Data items
========================

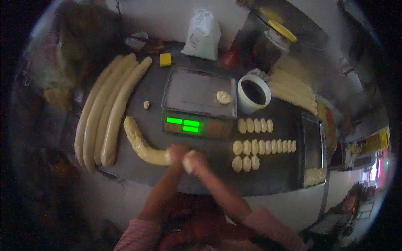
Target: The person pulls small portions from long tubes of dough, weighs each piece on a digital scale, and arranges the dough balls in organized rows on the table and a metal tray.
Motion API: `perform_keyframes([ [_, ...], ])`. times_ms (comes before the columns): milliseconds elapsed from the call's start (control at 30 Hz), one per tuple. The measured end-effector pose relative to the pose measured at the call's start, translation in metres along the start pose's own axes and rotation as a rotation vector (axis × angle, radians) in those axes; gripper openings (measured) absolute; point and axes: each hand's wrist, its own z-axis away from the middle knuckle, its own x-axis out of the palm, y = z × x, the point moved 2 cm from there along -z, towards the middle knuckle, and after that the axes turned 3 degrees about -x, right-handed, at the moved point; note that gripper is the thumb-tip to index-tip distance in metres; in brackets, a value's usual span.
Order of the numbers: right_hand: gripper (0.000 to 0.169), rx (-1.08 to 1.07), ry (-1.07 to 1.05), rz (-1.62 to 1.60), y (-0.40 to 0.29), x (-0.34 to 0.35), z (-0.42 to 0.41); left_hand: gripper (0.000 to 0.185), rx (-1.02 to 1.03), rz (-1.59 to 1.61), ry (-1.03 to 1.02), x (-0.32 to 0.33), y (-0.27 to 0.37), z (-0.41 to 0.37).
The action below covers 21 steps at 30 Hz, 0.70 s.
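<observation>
My left hand (176, 154) grips the near end of a thick, bent dough rope (143, 149) that curves away to the left on the dark worktop. Right beside it, my right hand (198, 163) is closed around a small dough piece (188, 161); blur hides whether that piece is still joined to the rope. Beyond my hands stands a digital scale (194, 91) with lit green displays. One dough lump (224, 97) sits at the right of its pan. Several cut dough pieces (263, 146) lie in three rows to the right of my hands.
Several long dough ropes (110, 116) lie at the left, and more dough strips (293, 84) at the far right. A white tub (254, 94) with dark contents stands beside the scale. Behind are a yellow block (165, 59) and a white bag (202, 36). A metal tray (314, 150) edges the right side.
</observation>
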Motion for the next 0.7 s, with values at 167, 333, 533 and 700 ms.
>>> perform_keyframes([
  [167, 0.037, -0.078, -0.124, -0.193, -0.116, -0.052, -0.048, 0.021, -0.275, 1.132, 0.291, 0.053, -0.103, -0.006],
  [333, 0.04, -0.868, -0.028, 0.356, -0.122, -0.1, -0.144, 0.016, -0.202, 1.331, 1.019, -0.039, -0.125, 0.113],
  [533, 0.042, -0.414, -0.238, 0.976, -0.146, -0.113, -0.152, 0.04, 0.239, 0.616, 0.481, -0.044, -0.04, 0.107],
  [700, 0.055, -1.092, -0.367, 0.983, -0.106, -0.137, -0.161, 0.06, 0.465, 0.303, 0.205, 0.004, -0.009, 0.076],
])
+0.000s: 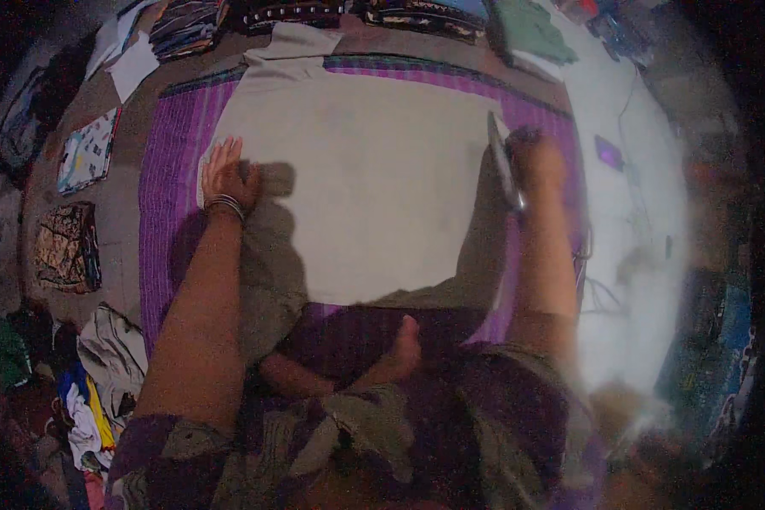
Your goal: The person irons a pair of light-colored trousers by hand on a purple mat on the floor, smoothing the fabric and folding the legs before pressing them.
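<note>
A cream cloth garment (376,178) lies spread before me on a purple striped cloth (166,166). One part of it, perhaps a sleeve, reaches out at the far left. My left hand (231,175), with bangles at the wrist, rests on the garment's left edge, fingers extended and holding nothing. At the right edge, my right hand (539,159) grips what looks like a clothes iron (505,159). Its shiny metal plate is seen nearly edge-on and faces left. Blur and my hand hide its handle; whether the plate touches the fabric I cannot tell.
Folded clothes (70,247) and a folded patterned cloth (89,152) lie to the left. Stacked garments (188,29) line the far side. Loose clothes (111,341) are heaped at lower left. A cord (602,296) runs over the pale surface (637,217) on the right, partly hazy.
</note>
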Tool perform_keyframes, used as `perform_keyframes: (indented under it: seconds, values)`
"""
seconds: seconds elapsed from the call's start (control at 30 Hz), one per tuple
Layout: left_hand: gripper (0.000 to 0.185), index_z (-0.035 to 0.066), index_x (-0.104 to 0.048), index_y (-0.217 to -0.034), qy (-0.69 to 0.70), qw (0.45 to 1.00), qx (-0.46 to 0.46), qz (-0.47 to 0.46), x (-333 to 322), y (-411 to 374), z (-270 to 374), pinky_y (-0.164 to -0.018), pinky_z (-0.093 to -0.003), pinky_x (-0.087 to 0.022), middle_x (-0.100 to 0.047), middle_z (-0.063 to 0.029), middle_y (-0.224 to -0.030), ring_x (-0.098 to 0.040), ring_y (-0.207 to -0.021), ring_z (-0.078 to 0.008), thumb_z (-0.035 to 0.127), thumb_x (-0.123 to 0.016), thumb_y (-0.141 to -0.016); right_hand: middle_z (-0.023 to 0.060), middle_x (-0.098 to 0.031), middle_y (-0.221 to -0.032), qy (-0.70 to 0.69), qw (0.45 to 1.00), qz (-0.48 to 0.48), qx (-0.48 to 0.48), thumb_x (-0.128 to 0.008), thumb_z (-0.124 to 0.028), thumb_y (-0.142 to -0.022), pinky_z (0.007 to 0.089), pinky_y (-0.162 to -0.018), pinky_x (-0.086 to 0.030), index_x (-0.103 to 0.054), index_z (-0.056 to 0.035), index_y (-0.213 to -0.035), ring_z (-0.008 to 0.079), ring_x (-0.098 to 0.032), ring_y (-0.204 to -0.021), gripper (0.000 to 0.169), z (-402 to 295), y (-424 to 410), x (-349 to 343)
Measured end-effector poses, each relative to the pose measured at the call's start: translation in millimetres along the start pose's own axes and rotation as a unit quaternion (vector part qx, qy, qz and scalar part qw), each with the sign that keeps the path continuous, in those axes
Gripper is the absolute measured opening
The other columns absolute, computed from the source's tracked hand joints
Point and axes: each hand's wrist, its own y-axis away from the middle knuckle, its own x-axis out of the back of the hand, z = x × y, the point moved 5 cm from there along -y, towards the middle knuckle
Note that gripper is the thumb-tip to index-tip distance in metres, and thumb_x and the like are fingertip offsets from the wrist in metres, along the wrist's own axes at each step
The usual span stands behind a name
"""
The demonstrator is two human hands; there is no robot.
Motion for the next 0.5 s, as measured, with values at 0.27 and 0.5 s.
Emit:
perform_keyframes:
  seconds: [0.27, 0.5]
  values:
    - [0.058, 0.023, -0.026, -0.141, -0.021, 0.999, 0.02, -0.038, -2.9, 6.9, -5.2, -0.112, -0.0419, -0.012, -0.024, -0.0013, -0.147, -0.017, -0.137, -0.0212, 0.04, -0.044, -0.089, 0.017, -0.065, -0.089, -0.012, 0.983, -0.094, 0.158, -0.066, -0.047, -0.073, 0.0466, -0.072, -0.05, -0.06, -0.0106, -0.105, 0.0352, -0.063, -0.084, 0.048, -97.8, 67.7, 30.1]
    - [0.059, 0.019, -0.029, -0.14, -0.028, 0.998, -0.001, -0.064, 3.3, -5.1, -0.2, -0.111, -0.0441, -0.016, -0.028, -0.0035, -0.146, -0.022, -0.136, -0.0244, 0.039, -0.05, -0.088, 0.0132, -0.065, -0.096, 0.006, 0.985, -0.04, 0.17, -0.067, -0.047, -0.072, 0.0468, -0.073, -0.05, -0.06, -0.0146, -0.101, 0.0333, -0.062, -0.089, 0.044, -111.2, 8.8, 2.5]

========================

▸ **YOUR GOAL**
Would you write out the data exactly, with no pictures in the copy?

▸ **WRITTEN RESPONSE**
Target: The person pulls small portions from long tubes of dough, weighs each piece on a digital scale, and arranges the dough balls in organized rows on the table and a metal tray.
Motion API: `perform_keyframes([ [_, ...], ])`. times_ms (comes before the columns): milliseconds elapsed from the call's start (control at 30 Hz), one per tuple. The measured end-effector pose relative to the pose measured at the call's start, translation in metres along the start pose's own axes and rotation as a rotation vector (axis × angle, radians) in those axes; gripper openings (measured) absolute; point and axes: each hand's wrist, its own z-axis away from the middle knuckle, its own x-axis out of the palm, y = z × x, the point moved 2 cm from there along -z, towards the middle knuckle, and after that the axes turned 3 degrees about -x, right-handed, at the moved point; note that gripper is the thumb-tip to index-tip distance in metres; in brackets, a value's usual span.
Order of the numbers: right_hand: gripper (0.000 to 0.169), rx (-1.08 to 1.07), ry (-1.07 to 1.05), rz (-1.62 to 1.60), y (-0.40 to 0.29), x (-0.34 to 0.35), z (-0.42 to 0.41); left_hand: gripper (0.000 to 0.185), rx (-1.02 to 1.03), rz (-1.59 to 1.61), ry (-1.03 to 1.02), x (-0.32 to 0.33), y (-0.27 to 0.37), z (-0.41 to 0.37).
The action below covers 21 steps at 30 Hz, 0.70 s.
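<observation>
My left hand (176, 154) grips the near end of a thick, bent dough rope (143, 149) that curves away to the left on the dark worktop. Right beside it, my right hand (198, 163) is closed around a small dough piece (188, 161); blur hides whether that piece is still joined to the rope. Beyond my hands stands a digital scale (194, 91) with lit green displays. One dough lump (224, 97) sits at the right of its pan. Several cut dough pieces (263, 146) lie in three rows to the right of my hands.
Several long dough ropes (110, 116) lie at the left, and more dough strips (293, 84) at the far right. A white tub (254, 94) with dark contents stands beside the scale. Behind are a yellow block (165, 59) and a white bag (202, 36). A metal tray (314, 150) edges the right side.
</observation>
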Motion for the next 0.7 s, with values at 167, 333, 533 and 700 ms.
>>> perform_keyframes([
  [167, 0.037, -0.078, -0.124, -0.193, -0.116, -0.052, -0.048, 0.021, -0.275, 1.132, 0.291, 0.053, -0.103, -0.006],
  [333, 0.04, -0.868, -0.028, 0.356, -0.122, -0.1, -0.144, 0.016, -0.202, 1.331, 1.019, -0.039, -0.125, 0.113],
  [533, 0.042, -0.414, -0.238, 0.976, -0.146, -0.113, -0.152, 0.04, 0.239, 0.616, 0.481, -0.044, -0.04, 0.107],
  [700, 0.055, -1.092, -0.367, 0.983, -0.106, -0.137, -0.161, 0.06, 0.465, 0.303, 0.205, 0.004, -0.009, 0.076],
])
+0.000s: 
Your goal: The person irons a pair of light-colored trousers by hand on a purple mat on the floor, smoothing the fabric and folding the legs before pressing them.
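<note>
A cream cloth garment (376,178) lies spread before me on a purple striped cloth (166,166). One part of it, perhaps a sleeve, reaches out at the far left. My left hand (231,175), with bangles at the wrist, rests on the garment's left edge, fingers extended and holding nothing. At the right edge, my right hand (539,159) grips what looks like a clothes iron (505,159). Its shiny metal plate is seen nearly edge-on and faces left. Blur and my hand hide its handle; whether the plate touches the fabric I cannot tell.
Folded clothes (70,247) and a folded patterned cloth (89,152) lie to the left. Stacked garments (188,29) line the far side. Loose clothes (111,341) are heaped at lower left. A cord (602,296) runs over the pale surface (637,217) on the right, partly hazy.
</note>
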Tool perform_keyframes, used as `perform_keyframes: (indented under it: seconds, values)`
"""
seconds: seconds elapsed from the call's start (control at 30 Hz), one per tuple
Layout: left_hand: gripper (0.000 to 0.185), index_z (-0.035 to 0.066), index_x (-0.104 to 0.048), index_y (-0.217 to -0.034), qy (-0.69 to 0.70), qw (0.45 to 1.00), qx (-0.46 to 0.46), qz (-0.47 to 0.46), x (-333 to 322), y (-411 to 374), z (-270 to 374), pinky_y (-0.164 to -0.018), pinky_z (-0.093 to -0.003), pinky_x (-0.087 to 0.022), middle_x (-0.100 to 0.047), middle_z (-0.063 to 0.029), middle_y (-0.224 to -0.030), ring_x (-0.098 to 0.040), ring_y (-0.207 to -0.021), ring_z (-0.078 to 0.008), thumb_z (-0.035 to 0.127), thumb_x (-0.123 to 0.016), thumb_y (-0.141 to -0.016); right_hand: middle_z (-0.023 to 0.060), middle_x (-0.098 to 0.031), middle_y (-0.221 to -0.032), qy (-0.70 to 0.69), qw (0.45 to 1.00), qz (-0.48 to 0.48), qx (-0.48 to 0.48), thumb_x (-0.128 to 0.008), thumb_z (-0.124 to 0.028), thumb_y (-0.142 to -0.022), pinky_z (0.007 to 0.089), pinky_y (-0.162 to -0.018), pinky_x (-0.086 to 0.030), index_x (-0.103 to 0.054), index_z (-0.056 to 0.035), index_y (-0.213 to -0.035), ring_z (-0.008 to 0.079), ring_x (-0.098 to 0.032), ring_y (-0.204 to -0.021), gripper (0.000 to 0.169), z (-402 to 295), y (-424 to 410), x (-349 to 343)
Measured end-effector poses, each relative to the pose measured at the call's start: translation in millimetres along the start pose's own axes and rotation as a unit quaternion (vector part qx, qy, qz and scalar part qw), each with the sign that keeps the path continuous, in those axes
Gripper is the absolute measured opening
The other columns absolute, computed from the source's tracked hand joints
Point and axes: each hand's wrist, its own y-axis away from the middle knuckle, its own x-axis out of the back of the hand, z = x × y, the point moved 5 cm from there along -y, towards the middle knuckle
Note that gripper is the thumb-tip to index-tip distance in metres, and thumb_x and the like are fingertip offsets from the wrist in metres, along the wrist's own axes at each step
The usual span stands behind a name
"""
The demonstrator is two human hands; there is no robot.
Motion for the next 0.5 s, as measured, with values at 0.27 and 0.5 s.
Emit:
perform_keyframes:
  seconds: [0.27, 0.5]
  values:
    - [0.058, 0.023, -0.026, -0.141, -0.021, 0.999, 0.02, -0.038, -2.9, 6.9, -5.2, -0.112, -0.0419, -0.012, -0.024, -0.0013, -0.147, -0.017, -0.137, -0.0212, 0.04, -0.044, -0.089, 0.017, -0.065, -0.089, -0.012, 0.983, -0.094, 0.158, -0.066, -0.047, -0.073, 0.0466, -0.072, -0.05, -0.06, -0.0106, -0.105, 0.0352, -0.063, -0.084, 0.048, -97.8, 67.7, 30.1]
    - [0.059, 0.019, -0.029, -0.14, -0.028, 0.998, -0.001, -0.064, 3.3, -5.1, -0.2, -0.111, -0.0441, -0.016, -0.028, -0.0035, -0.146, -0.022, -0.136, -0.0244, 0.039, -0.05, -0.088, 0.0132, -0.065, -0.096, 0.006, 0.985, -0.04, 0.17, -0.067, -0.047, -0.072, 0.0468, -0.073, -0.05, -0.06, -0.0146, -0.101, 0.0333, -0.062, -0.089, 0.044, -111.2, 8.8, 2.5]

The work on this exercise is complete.